Conseillé par Bazar de la littérature après notre lecture commune de Janua Vera, je me suis lancée avec délectation dans Même pas mort de Jean-Philippe Jaworski. Quelle claque, quelle puissance! Le bonhomme connaît son sujet et il parvient à entraîner son lecteur loin, très très loin dans son royaume biturige aux confins de l’histoire et du merveilleux.

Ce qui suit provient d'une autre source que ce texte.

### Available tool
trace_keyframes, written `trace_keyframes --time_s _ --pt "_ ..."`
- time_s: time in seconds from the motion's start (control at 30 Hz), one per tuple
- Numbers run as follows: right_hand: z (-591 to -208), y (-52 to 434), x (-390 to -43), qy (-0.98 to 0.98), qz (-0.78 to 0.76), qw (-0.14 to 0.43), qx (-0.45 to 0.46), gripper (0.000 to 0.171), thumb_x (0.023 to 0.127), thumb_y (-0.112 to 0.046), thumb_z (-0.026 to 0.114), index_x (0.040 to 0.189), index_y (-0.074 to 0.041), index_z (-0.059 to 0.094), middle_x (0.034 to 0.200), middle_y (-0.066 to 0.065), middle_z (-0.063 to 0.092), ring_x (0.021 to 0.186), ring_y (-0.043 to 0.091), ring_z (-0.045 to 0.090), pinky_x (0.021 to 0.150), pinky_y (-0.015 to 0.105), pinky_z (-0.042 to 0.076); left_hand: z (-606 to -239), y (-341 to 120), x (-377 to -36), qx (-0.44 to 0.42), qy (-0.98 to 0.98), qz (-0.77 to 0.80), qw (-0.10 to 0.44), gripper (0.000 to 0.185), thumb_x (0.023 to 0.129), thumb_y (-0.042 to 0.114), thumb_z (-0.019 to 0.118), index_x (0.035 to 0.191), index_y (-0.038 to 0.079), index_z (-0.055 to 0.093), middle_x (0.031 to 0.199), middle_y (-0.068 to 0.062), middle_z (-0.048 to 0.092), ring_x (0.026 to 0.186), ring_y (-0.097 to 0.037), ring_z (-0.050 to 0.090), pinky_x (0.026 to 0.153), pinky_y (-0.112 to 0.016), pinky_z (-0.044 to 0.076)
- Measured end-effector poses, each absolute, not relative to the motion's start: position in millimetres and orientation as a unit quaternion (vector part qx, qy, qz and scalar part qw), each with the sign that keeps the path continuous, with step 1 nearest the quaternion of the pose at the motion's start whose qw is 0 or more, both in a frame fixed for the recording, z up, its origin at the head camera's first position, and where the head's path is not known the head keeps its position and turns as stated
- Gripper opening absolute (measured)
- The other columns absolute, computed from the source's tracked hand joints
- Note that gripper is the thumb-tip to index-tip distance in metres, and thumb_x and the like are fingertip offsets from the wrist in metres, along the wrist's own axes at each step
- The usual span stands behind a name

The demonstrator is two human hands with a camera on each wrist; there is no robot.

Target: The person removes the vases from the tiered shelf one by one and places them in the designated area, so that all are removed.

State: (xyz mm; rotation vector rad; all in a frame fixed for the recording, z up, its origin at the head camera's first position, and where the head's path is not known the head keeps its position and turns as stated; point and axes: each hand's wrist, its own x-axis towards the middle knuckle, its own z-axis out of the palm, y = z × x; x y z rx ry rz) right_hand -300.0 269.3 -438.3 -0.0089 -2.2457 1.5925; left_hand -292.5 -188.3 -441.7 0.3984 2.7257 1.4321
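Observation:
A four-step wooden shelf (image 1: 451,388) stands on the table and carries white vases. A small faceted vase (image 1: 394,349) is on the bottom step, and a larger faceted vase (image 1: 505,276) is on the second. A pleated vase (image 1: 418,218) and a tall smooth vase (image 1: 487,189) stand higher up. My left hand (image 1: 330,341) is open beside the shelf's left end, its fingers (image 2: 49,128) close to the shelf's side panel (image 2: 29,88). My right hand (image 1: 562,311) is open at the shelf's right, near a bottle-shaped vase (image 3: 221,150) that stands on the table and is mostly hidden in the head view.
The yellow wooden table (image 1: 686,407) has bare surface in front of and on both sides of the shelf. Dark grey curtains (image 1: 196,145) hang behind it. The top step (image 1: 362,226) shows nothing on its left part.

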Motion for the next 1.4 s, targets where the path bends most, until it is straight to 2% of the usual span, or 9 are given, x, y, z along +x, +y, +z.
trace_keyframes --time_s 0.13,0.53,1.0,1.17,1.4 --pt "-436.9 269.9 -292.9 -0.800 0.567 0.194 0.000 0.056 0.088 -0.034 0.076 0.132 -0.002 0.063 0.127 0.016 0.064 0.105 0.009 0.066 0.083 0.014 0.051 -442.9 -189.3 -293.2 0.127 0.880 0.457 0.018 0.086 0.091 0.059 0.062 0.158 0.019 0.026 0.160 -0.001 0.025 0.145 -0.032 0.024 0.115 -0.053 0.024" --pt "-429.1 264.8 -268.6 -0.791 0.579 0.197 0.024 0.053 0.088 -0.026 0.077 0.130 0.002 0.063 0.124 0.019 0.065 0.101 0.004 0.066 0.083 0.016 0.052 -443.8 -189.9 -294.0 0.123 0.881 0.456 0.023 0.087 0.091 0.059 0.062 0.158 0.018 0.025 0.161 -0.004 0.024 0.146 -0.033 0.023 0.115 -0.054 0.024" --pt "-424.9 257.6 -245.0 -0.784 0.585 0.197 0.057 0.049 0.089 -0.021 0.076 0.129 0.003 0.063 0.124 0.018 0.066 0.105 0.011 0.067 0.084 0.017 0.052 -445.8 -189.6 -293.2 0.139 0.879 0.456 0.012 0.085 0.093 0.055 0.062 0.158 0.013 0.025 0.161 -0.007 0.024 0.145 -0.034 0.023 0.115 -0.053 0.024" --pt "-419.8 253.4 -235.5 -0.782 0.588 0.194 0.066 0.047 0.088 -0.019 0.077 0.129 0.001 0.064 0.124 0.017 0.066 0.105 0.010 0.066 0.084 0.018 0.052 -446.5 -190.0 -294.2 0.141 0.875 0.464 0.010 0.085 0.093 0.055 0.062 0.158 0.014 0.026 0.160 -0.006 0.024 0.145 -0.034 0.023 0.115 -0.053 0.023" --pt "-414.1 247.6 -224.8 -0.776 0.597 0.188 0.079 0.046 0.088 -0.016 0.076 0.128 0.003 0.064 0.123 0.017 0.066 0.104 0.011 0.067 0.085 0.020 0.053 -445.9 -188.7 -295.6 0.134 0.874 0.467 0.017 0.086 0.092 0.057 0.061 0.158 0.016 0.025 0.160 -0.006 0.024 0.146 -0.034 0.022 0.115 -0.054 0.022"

L’histoire est racontée par Bellovèse, fils du roi mort Sacrovèse, tué par son oncle Ambigat, à présent haut-roi. Flanqué de deux guerriers celtes, Bellovèse a pour charge de se rendre sur l’île des Vieilles pour que ces dernières lèvent le tabou qui pèse sur lui. En effet, lors d’une bataille, Bellovèse n’est pas mort alors qu’il aurait dû trépasser. La mort s’est refusée à lui. Ni mort, ni vivant, seules les étranges Gallicènes, femmes mi-sorcières mi-devineresses pourront le rendre au royaume des hommes. C’est ainsi que nous découvrons le jeune Bellovèse abandonné sur une île battue par les vents, aux habitantes fort inquiétantes…Et l’intrigue s’emballe lorsque Bellovèse raconte de quelle manière il en est arrivé là. Jean-Philippe Jaworski va alors brillamment entremêler les fils de son histoires pour nous conter l’enfance de Bellovèse.

Oscillant sans cesse entre le merveilleux et le quotidien, entre la réalité et le rêve, Jean-Philippe Jaworski nous livre ici un conte parfois terrifiant souvent inquiétant. Il reconstitue l’univers celte: les traditions, la façon de parler, de se battre. Son univers est parfaitement immersif. S’il est parfois compliqué de s’y retrouver entre tous les personnages, j’ai cependant pris beaucoup de plaisir à côtoyer tous ces guerriers fiers, souvent violents. Les têtes coupées tombent à foison, ça gicle, ça bataille dur mais on s’y croit vraiment!

Ce que j’ai cependant préféré dans ce roman, c’est la dimension mythologique, presque mythique des choses. A la manière d’un conte dit à la veillée, Jaworski nous glisse à l’oreille des histoires d’ogres, de forêts hantées, de bêtes qu’il ne vaudrait mieux pas croiser le soir au coin d’un bois. On frissonne, on savoure cette façon de retomber en enfance comme lorsque nos parents nous contaient le Petit chaperon rouge.

L’écriture merveilleuse, détaillée de l’auteur vient contribuer à cet état d’enchantement, de merveilleux. Les mots sont pesés. La lecture demande concentration et exigence bien sûr mais l’univers décrit est tellement riche!

Avec Même pas mort, Jean-Philippe Jaworski offre à son lecteur un récit merveilleux, immersif, qui reste longtemps en tête. Un beau coup de cœur pour moi!